■ **Exercise description**: Everything in the listing below must be set down again exactly, apart from the pictures.

■ **Data segment**:
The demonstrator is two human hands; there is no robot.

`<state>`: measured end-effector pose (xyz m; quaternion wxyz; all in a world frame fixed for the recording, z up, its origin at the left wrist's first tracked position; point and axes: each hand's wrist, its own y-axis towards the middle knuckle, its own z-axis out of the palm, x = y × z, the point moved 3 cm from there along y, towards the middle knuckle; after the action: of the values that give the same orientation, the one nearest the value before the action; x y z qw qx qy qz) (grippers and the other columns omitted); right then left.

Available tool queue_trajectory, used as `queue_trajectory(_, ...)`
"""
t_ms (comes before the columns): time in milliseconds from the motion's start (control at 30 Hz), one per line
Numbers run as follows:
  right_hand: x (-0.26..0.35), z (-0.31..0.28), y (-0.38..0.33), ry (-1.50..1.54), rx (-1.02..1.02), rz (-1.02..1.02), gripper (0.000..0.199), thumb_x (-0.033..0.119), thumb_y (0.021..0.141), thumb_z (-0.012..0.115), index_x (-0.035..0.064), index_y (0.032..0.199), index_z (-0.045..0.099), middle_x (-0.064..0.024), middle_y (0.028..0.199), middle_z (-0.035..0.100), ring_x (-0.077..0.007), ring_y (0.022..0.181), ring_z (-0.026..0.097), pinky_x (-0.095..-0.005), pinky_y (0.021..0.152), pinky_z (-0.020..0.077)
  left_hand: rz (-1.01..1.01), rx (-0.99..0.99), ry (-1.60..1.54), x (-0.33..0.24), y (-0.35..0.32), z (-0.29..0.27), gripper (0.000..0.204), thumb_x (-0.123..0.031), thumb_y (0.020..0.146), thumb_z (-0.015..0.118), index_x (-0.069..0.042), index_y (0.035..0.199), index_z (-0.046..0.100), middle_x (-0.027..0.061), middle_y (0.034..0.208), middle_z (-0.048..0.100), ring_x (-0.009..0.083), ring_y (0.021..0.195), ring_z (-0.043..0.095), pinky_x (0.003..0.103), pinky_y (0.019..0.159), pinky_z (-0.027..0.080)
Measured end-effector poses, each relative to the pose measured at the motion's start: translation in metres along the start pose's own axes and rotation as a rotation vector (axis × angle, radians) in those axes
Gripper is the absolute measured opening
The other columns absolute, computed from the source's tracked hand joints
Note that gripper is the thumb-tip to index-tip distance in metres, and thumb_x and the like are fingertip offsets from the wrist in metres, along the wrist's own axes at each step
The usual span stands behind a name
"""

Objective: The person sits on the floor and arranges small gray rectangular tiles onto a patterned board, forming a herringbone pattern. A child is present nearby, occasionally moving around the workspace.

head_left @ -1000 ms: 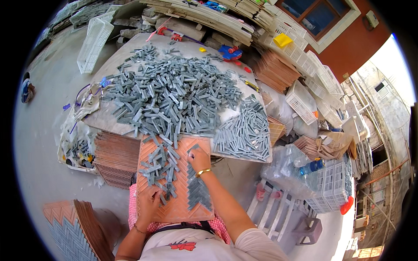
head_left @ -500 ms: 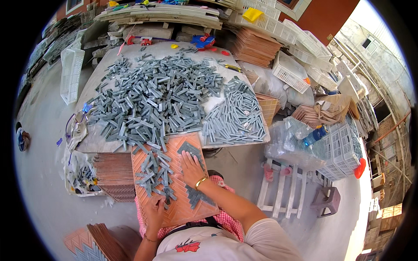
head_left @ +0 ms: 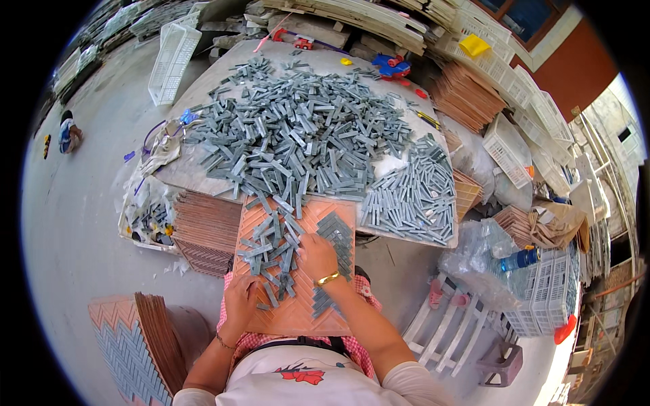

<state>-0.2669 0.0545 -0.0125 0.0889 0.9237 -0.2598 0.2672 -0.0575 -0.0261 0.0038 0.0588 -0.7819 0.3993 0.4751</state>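
An orange herringbone-grooved tray [head_left: 303, 315] rests over my lap, against the table's near edge. Loose grey-green stone strips [head_left: 269, 252] lie heaped on its left half. Along its right side, strips [head_left: 336, 237] sit fitted into the grooves as a herringbone panel. My right hand [head_left: 318, 258], with a gold bangle at the wrist, is closed, fingertips down at the right edge of the loose strips. At the tray's left edge my left hand [head_left: 240, 302] is closed in a pinch beside the lowest loose strips. What either hand's fingers hold is hidden.
A large pile of strips [head_left: 298, 128] covers the table [head_left: 193, 169], with thinner strips [head_left: 409, 196] at its right. Stacked orange trays [head_left: 206, 227] stand left, filled ones [head_left: 128, 345] lower left. White crates [head_left: 542, 291] and a stool [head_left: 500, 364] are right. A person crouches far left.
My right hand has moved left off the laid panel to the loose strips, its fingers curling from flat. My left hand remains pinched by the tray's left side. The whole view has shifted.
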Motion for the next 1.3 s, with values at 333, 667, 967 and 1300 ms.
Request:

■ **Answer to the problem**:
The demonstrator is two human hands; there is no robot.

`<state>`: measured end-effector pose (xyz m; quaternion wxyz; all in a world frame fixed for the recording, z up, its origin at the left wrist's first tracked position; point and axes: each hand's wrist, its own y-axis towards the middle knuckle, its own z-axis out of the palm, x = y × z, the point moved 3 cm from there along y, towards the middle knuckle; after the action: of the values that give the same orientation, the one nearest the value before the action; x y z qw qx qy qz) (grippers and the other columns omitted); right then left.

Available tool queue_trajectory, used as `queue_trajectory(_, ...)`
"""
t_ms (comes before the columns): time in milliseconds from the motion's start (control at 30 Hz), one per line
Numbers run as follows:
  right_hand: x (-0.26..0.35), z (-0.31..0.28), y (-0.38..0.33), ry (-1.50..1.54), rx (-1.02..1.02), rz (-1.02..1.02), gripper (0.000..0.199), thumb_x (-0.033..0.119), thumb_y (0.021..0.141), thumb_z (-0.012..0.115), index_x (-0.035..0.064), index_y (0.032..0.199), index_z (-0.045..0.099), middle_x (-0.064..0.024), middle_y (0.028..0.199), middle_z (-0.035..0.100), ring_x (-0.077..0.007), ring_y (0.022..0.181), ring_z (-0.026..0.097), pinky_x (-0.095..-0.005), pinky_y (0.021..0.152), pinky_z (-0.020..0.077)
  left_hand: rz (-1.01..1.01), rx (-0.99..0.99), ry (-1.60..1.54), x (-0.33..0.24), y (-0.35..0.32), z (-0.29..0.27), gripper (0.000..0.204), thumb_x (-0.123..0.031), thumb_y (0.020..0.146), thumb_z (-0.015..0.118), index_x (-0.069..0.042), index_y (0.035..0.199), index_z (-0.046..0.100), middle_x (-0.027..0.061), middle_y (0.034..0.208), middle_z (-0.048..0.100), ring_x (-0.009..0.083), ring_y (0.021..0.195), ring_z (-0.043..0.095), pinky_x (0.003..0.103), pinky_y (0.019..0.159), pinky_z (-0.027..0.080)
Measured end-effector poses, each relative to the pose measured at the motion's start: translation in metres along the start pose's own axes and rotation as a rotation vector (axis × angle, radians) in those axes
Gripper is the absolute measured opening
The other columns absolute, computed from the source's tracked hand joints
Note that gripper is the thumb-tip to index-tip distance in metres, and thumb_x and the like are fingertip offsets from the wrist in metres, along the wrist's own axes at each step
The usual span stands behind a name
"""

Objective: The person sits on the floor and arranges small gray rectangular tiles onto a patterned board, forming a herringbone pattern. A child is present nearby, occasionally moving around the workspace.

head_left @ -1000 ms: 
head_left @ -500 ms: 
head_left @ +0 ms: 

<state>-0.2669 0.0545 -0.0125 0.0889 0.9237 -0.2598 0.2672 -0.0575 -0.0261 0.0038 0.0588 -0.7819 0.3993 0.4751</state>
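An orange herringbone-grooved tray [head_left: 303, 315] rests over my lap, against the table's near edge. Loose grey-green stone strips [head_left: 269, 252] lie heaped on its left half. Along its right side, strips [head_left: 336, 237] sit fitted into the grooves as a herringbone panel. My right hand [head_left: 318, 258], with a gold bangle at the wrist, is closed, fingertips down at the right edge of the loose strips. At the tray's left edge my left hand [head_left: 240, 302] is closed in a pinch beside the lowest loose strips. What either hand's fingers hold is hidden.
A large pile of strips [head_left: 298, 128] covers the table [head_left: 193, 169], with thinner strips [head_left: 409, 196] at its right. Stacked orange trays [head_left: 206, 227] stand left, filled ones [head_left: 128, 345] lower left. White crates [head_left: 542, 291] and a stool [head_left: 500, 364] are right. A person crouches far left.
My right hand has moved left off the laid panel to the loose strips, its fingers curling from flat. My left hand remains pinched by the tray's left side. The whole view has shifted.
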Motion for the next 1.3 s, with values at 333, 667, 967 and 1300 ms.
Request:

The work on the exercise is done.